Do Coach Jack Plans take in to account your starting fitness level (I’m coming from using TrainerRoad)? How do I know what “level” to start at when creating a plan?
Sort of…
You enter hours per week in the recent past and the app has your FTP.
Yes as MedTech said “sort of.” The problem is trying to evaluate an athlete “mid-season” is very complicated. Each athlete has a limited period of time they can sustain intensity usually 4-6 months depending on many factors.
Most riders coming off of TrainerRoad are closer to the end of that period. Many get fast gains on TR but if they don’t properly inject quality periodization can get “stuck,” grinding intensity without progress and in worst case burning out.
In general it’s safer for us to “restart” periodization from the beginning at some level. Even though in the short term you risk going a little backwards, the long term is this will establish better training patterns that lead to more predictable, repeatable, seasonal improvements. Not saying we are going to be better than TR for all athletes, I am just saying we take a more extreme view on periodization. We wouldn’t recommend “sweet spot base” for example. Not saying it can’t work, it’s just too risky for long term progress.
Jack can be tweaked to match your exact needs but requires some additional discussion. You are more than welcome to specify your goals, time line, a bit of history, age, health, favorite type of training and intensity… and I can make suggestions on how to change the settings.
If you are a traditional northern hemisphere cyclist then we are now getting close to the time for some “real base training.” And start your build period some time in January depending on your goals. I know many athletes prefer to train hard all year long, it’s just that that is not how most elites train or how most good coaches recommend training (some adapt their story to match an athletes preferences).
Using the easy/hard mindset. That could be 0% hard or up to 5% hard in the fall/early winter building to 15-20% hard right before your desired peak. This is using time in zone.
@Alex @MedTechCD
Thanks for the responses! I actually haven’t followed a TrainerRoad plan in a while. As a triathlete, they have too much intensity for me. I generally do 3 bikes, 3 runs, 3 swims, and 2 strength sessions a week. With TrainerRoad, almost all were prescribed as moderate-to-hard. I have had experience with MAF/low intensity training in the past. I actually won my age group without doing any running intensity for 2-3 months leading into that race and set a PR in a 70.3 without really ever going over LT1 in training (except for swimming).

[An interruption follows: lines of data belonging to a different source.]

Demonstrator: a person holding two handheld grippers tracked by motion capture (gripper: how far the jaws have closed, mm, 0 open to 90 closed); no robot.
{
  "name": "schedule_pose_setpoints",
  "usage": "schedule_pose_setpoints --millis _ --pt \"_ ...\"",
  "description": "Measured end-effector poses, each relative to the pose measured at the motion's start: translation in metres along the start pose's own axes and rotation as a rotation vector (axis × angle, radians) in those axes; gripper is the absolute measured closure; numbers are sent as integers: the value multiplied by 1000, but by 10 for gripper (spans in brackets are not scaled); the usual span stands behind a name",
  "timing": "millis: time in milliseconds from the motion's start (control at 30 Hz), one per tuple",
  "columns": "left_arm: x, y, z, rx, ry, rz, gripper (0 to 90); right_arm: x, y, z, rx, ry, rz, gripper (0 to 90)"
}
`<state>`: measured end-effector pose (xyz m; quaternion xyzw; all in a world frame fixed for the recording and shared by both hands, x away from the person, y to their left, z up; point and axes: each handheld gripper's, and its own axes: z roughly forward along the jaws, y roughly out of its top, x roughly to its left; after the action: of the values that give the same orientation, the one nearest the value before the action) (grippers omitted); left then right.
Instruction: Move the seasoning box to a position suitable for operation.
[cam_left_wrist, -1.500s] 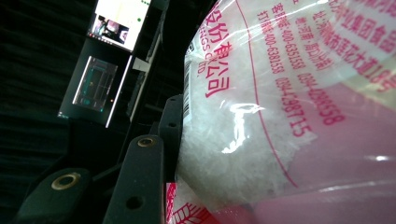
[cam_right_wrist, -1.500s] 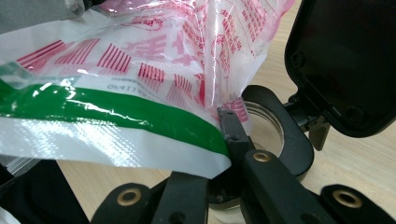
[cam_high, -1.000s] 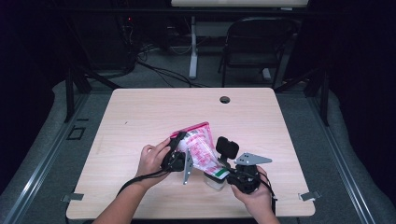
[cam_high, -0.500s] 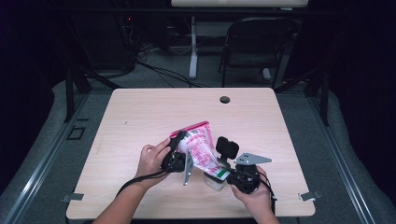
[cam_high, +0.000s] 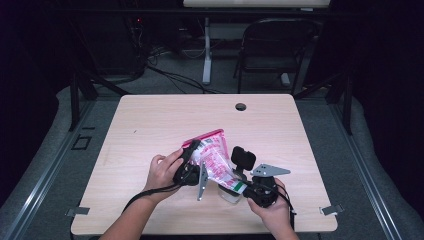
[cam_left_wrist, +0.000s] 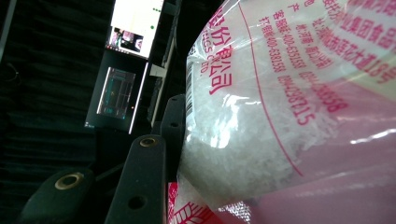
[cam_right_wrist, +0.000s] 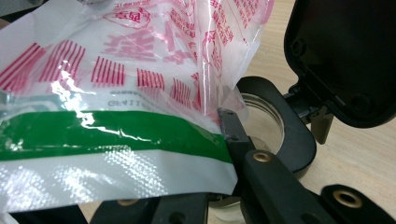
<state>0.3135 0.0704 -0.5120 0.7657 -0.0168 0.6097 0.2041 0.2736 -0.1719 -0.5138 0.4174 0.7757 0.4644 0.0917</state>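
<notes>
A clear bag of white grains with pink print hangs tilted above the table, its low end over a small clear jar. The jar's black flip lid stands open. My left gripper is shut on the bag's upper side; in the left gripper view the bag bulges against one black finger. My right gripper is shut on the bag's low end with the green stripe, just above the jar's mouth. The other jaws are hidden by the bag.
The wooden table has a round cable hole near its far edge. A dark chair and a desk leg stand behind it. A lit monitor appears in the left gripper view.
</notes>
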Motion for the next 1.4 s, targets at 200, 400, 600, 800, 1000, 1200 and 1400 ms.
schedule_pose_setpoints --millis 200,400,600,800,1000,1200,1400 --pt "0 1 0 -5 12 6 663 0 0 0 0 0 1 899" --pt "2 2 -2 -5 11 8 664 -1 -1 1 -2 -2 5 899" --pt "2 4 -4 -11 18 13 665 -2 -2 2 6 -4 3 899" --pt "2 4 -5 -8 15 9 665 -1 -2 3 12 -4 4 899" --pt "3 5 -5 -15 24 17 665 -1 -3 4 13 -2 10 899" --pt "4 5 -6 -13 24 12 666 -1 -3 4 14 -2 4 900" --pt "4 5 -6 -13 25 12 666 -1 -3 5 13 0 5 900"
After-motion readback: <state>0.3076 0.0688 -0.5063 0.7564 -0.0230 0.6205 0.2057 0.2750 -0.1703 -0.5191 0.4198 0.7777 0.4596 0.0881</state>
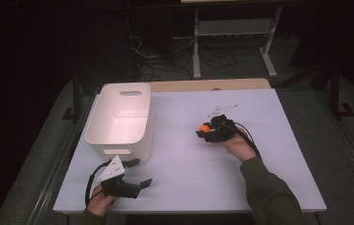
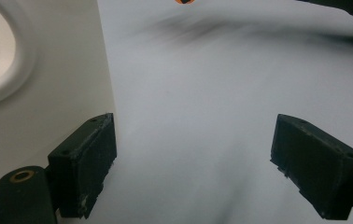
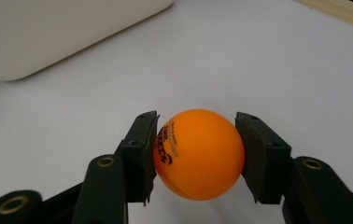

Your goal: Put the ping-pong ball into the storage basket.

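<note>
1. Right gripper (image 1: pixel 206 128): located right of centre over the white surface (image 1: pixel 189 164), carried by the person's right hand (image 1: pixel 238 144). In the right gripper view its two black fingers (image 3: pixel 139 149) pinch an orange ball (image 3: pixel 198 154), one pad on each side of the ball at about mid-height.
2. Orange ball: held clear of the surface between those fingers. Black printed lettering is visible on the side facing the left-hand pad in the right gripper view. In the high view the ball (image 1: pixel 205 127) appears as a small orange spot at the gripper's tip, pointing toward the white bin (image 1: pixel 121 117).
3. White bin: a rectangular tub with rounded corners and a slot handle in its far wall, standing on the left half of the surface. It is well apart from the ball. Its inside appears bare where visible.
4. Left gripper (image 1: pixel 137 173): positioned at the near left of the surface, just in front of the bin's near wall, carried by the left hand (image 1: pixel 99 199). In the left gripper view its fingers (image 2: pixel 88 163) are spread wide with nothing between them; the bin wall (image 2: pixel 48 93) lies just beside the left-hand finger.
5. Cable (image 1: pixel 249 140): a black cable trails from the right gripper back along the right hand.
</note>
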`<state>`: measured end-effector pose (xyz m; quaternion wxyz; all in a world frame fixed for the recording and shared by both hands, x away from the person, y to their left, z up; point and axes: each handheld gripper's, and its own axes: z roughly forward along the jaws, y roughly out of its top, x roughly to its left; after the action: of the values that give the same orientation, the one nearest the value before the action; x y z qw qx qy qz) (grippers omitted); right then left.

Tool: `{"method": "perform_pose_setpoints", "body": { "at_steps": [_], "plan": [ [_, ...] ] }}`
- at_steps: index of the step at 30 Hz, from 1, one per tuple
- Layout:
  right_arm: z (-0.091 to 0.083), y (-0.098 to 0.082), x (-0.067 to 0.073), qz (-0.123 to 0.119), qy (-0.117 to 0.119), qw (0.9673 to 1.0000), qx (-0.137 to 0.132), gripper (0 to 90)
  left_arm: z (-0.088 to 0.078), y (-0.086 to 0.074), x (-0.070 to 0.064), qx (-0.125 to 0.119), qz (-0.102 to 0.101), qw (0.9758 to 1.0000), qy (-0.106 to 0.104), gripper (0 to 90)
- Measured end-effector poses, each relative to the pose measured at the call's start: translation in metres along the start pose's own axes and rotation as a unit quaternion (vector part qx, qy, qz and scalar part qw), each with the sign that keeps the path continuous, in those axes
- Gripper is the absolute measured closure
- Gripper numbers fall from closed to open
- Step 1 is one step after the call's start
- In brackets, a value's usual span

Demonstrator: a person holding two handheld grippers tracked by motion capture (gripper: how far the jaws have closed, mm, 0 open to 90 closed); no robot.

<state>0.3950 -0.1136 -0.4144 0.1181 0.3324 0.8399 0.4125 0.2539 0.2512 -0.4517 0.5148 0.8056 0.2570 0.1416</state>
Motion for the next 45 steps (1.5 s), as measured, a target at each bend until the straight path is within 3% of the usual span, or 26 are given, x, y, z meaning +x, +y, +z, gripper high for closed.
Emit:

I am trying to figure out how TrainerDay handles progression in training plans when I have maxed my time available (1 hr Mon, 1 hr Wed, and 2 hrs Sat). I have been playing around with different Coach Jack options. Looking forward to trying them out this winter.
So you are the master!!! You can teach us or at least provide some ideas on how to improve it for your (and other similar triathlets needs).
It sounds like you found the daily hour limits in CJ but since we don’t believe in substituting intensity for time you limit some of the stress management if you put too many time constraints on it. While I don’t think strict TSS management makes sense obviously you can’t ramp up too quickly with your workload. We probably need another option of how to have different hour limit constraints. Setting staring hours and ramp rate and getting something close and then setting small limits could help.
The day and time constraints are very helpful! I decided to move through the VO2max progression in the polarized plan and do heart rate-based endurance on my other two biking days. That should leave some room for me to add one day of run intervals and one hard swim day in my week. I understand that limiting my time will limit my overall progression. But since this is my hobby and I’m not a professional I can live with that.